In late 2014, the Defense Ministry said 220,000 officers, 50,000 warrants, 425,000 contractees, and 300,000 conscripts was its goal by the end of 2017. That’s 99.5 percent of one million.  Some 42,000 contractees will have to be signed up in 2017.

Perhaps, just maybe, the days of undermanning at 766,055 servicemen on January 1, 2013 are behind the MOD.  However, there are problems with believing it.  Number one is the fact that no one talks about the rate of contractees leaving the armed services.  Retention may be as good, but it’s not 100 percent.  The addition of new volunteers isn’t a straight line up to 425,000.

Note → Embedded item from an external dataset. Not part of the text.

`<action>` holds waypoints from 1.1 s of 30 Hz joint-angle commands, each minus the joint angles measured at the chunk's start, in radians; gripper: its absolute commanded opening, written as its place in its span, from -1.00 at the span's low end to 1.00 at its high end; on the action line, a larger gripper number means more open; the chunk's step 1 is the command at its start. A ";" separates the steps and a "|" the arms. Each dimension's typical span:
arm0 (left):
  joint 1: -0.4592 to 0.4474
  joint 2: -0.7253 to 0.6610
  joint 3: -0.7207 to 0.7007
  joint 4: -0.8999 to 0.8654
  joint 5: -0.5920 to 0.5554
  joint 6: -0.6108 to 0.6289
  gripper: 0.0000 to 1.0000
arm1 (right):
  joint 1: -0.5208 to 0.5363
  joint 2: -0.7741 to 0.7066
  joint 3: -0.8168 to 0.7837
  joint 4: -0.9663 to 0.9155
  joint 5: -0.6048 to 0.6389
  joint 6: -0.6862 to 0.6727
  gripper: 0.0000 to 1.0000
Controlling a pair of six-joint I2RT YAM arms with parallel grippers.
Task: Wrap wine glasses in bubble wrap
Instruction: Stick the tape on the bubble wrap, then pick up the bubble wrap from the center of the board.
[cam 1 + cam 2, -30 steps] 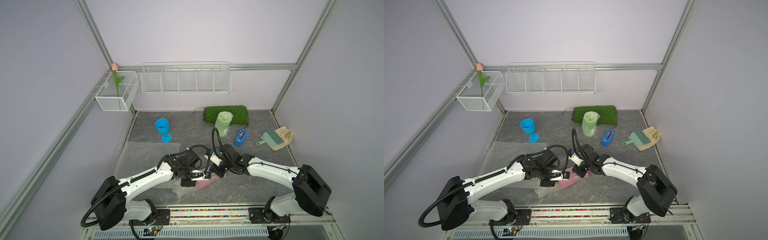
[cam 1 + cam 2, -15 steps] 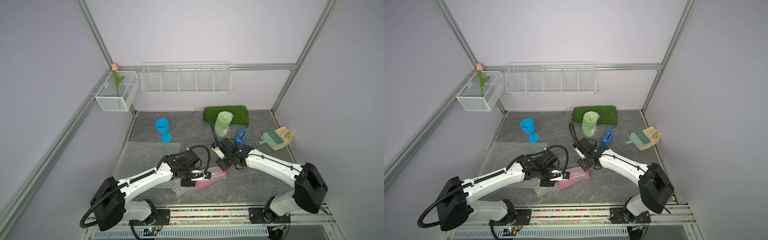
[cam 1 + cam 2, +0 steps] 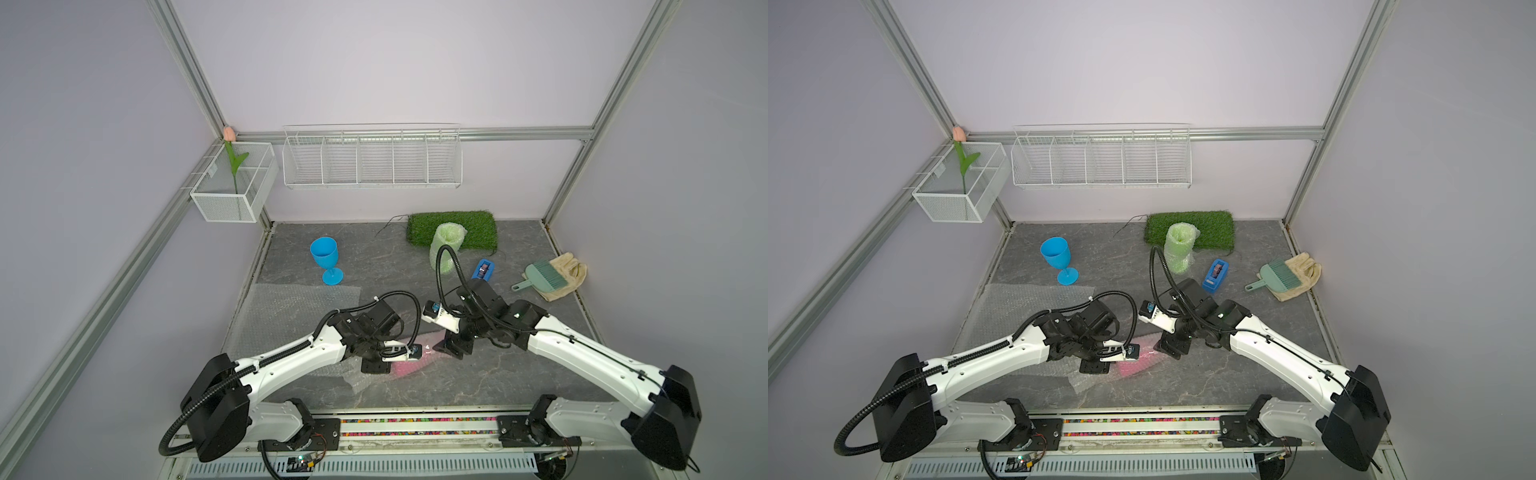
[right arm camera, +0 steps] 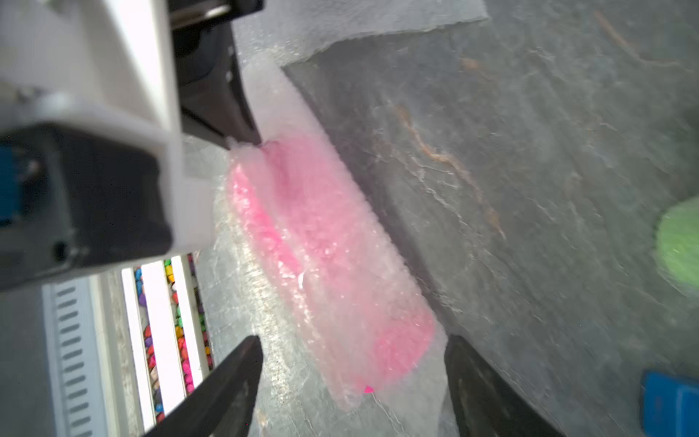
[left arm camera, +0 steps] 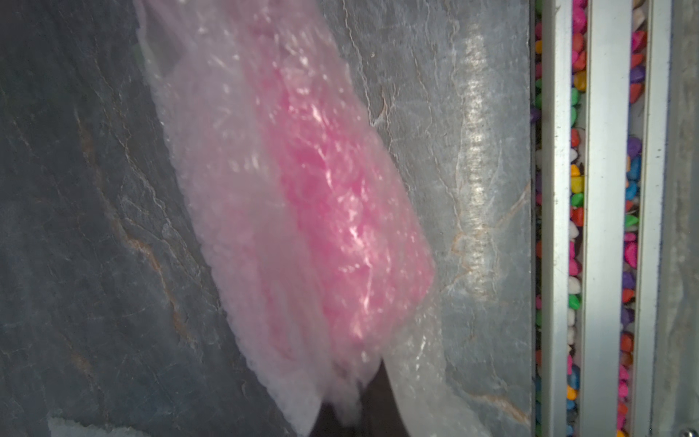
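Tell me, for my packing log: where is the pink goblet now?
In both top views the pink goblet lies wrapped in bubble wrap at front centre, between the left pincer and the right pincer.

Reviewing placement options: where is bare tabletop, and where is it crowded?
Bare slate: between the blue goblet and wrapped green goblet; by the front rail, right of the wrapped pink goblet. Crowded: left gripper and right gripper at that goblet; bubble wrap sheet covers the left.
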 commanded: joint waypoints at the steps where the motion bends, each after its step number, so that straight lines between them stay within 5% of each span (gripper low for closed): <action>1: -0.005 -0.006 -0.004 -0.020 0.006 0.006 -1.00 | 0.003 0.013 -0.048 0.057 -0.115 -0.144 0.59; 13: -0.005 -0.006 -0.004 -0.017 0.002 0.000 -1.00 | 0.004 0.151 -0.094 0.196 -0.160 -0.233 0.39; 25: -0.006 -0.035 -0.013 0.006 -0.017 -0.030 -0.99 | 0.004 0.134 -0.113 0.183 -0.153 -0.234 -0.67; 33: -0.004 -0.188 -0.031 0.026 -0.064 -0.077 -0.21 | -0.049 0.011 -0.182 0.323 -0.170 -0.144 -0.86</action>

Beyond whether contractees stay are more important (and more difficult to evaluate) issues of the quality of recruits, what they learn in training, and what they add to Russia’s combat capability.

P.S.  Also notable this week was Putin’s signing of a decree on MVD manning which increases its personnel by 64,000 to 1,067,876 (872,970 police officers).  This, and the MOD decree, are part of an apparent rewickering of the “power” ministries that began with the establishment of Putin’s National Guard.

S-500 in 2016?

Predictions of the imminent appearance of the new anti-air, anti-missile S-500 system come with regularity.  Last week’s press reports aren’t novel in this respect.

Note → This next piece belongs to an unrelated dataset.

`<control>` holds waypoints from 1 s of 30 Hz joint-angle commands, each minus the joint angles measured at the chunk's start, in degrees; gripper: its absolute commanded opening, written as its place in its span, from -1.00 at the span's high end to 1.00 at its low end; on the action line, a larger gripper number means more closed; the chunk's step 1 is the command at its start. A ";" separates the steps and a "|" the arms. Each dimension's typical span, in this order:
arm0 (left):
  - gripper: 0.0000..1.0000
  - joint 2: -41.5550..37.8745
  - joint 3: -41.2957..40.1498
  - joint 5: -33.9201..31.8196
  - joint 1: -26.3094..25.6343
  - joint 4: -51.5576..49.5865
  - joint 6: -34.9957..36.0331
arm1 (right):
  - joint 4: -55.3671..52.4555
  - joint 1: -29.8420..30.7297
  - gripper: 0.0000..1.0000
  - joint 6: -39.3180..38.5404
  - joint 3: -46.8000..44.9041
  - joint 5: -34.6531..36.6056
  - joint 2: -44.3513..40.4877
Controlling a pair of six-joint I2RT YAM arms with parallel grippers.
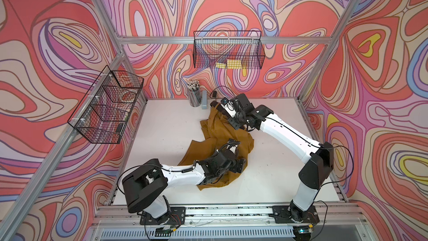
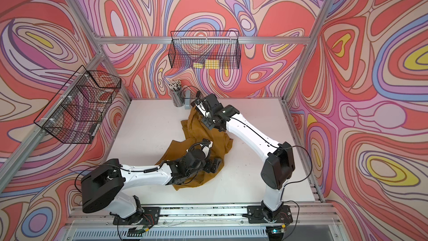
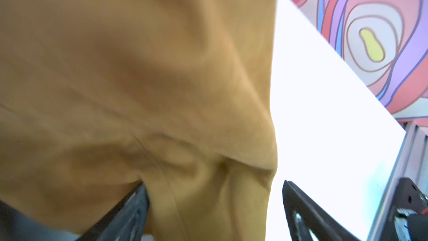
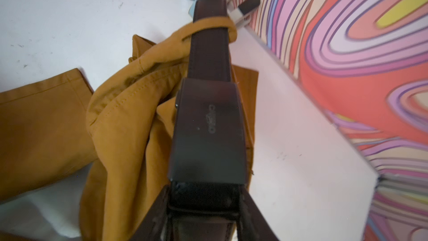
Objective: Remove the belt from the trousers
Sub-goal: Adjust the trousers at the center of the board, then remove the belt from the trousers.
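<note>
The mustard trousers (image 1: 217, 133) (image 2: 196, 135) lie crumpled mid-table, and their waist end is lifted toward the back wall. My right gripper (image 4: 205, 197) (image 1: 217, 106) is shut on the buckle end of the dark belt (image 4: 209, 59). Just beyond its fingertips (image 4: 249, 212) sits the dark flat buckle (image 4: 206, 130). Further on, the strap runs through a mustard belt loop (image 4: 209, 25). In both top views the arm hides the belt. My left gripper (image 3: 214, 188) (image 1: 240, 164) is open low over the trousers' near part. A fold of cloth (image 3: 208, 205) lies between its fingers (image 3: 298, 209).
A cup of pencils (image 1: 194, 95) and a grey block (image 1: 204, 100) stand at the back wall, close to my right gripper. A small dark plug on a cable (image 1: 214, 93) lies beside them. Wire baskets hang on the back wall (image 1: 228, 51) and the left rail (image 1: 106, 105).
</note>
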 commanded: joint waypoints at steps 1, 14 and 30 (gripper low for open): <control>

Deputy Aerospace Forces (VKS) CINC and Chief of Air and Missile Defense General-Lieutenant Viktor Gumennyy [Goo-MYO-knee] says Almaz-Antey is completing development work on the S-500, and the VKS will receive it “soon.” Hard to argue. We know it’s in development, and he doesn’t say what “soon” means.

TASS and RIA Novosti covered Gumennyy’s comments on Rossiya 24 television.

The prevailing forecast is that the S-500 will complete development, and appear with operational units on an “experimental” basis in 2017.

As recently as early 2015, Deputy Defense Minister and procurement chief Yuriy Borisov predicted the S-500 wouldn’t complete development until 2017.

However, TASS reminds that VKS CINC General-Colonel Viktor Bondarev has said deliveries will start in 2016.  He’s an inveterate optimist; in 2012, he said 2013.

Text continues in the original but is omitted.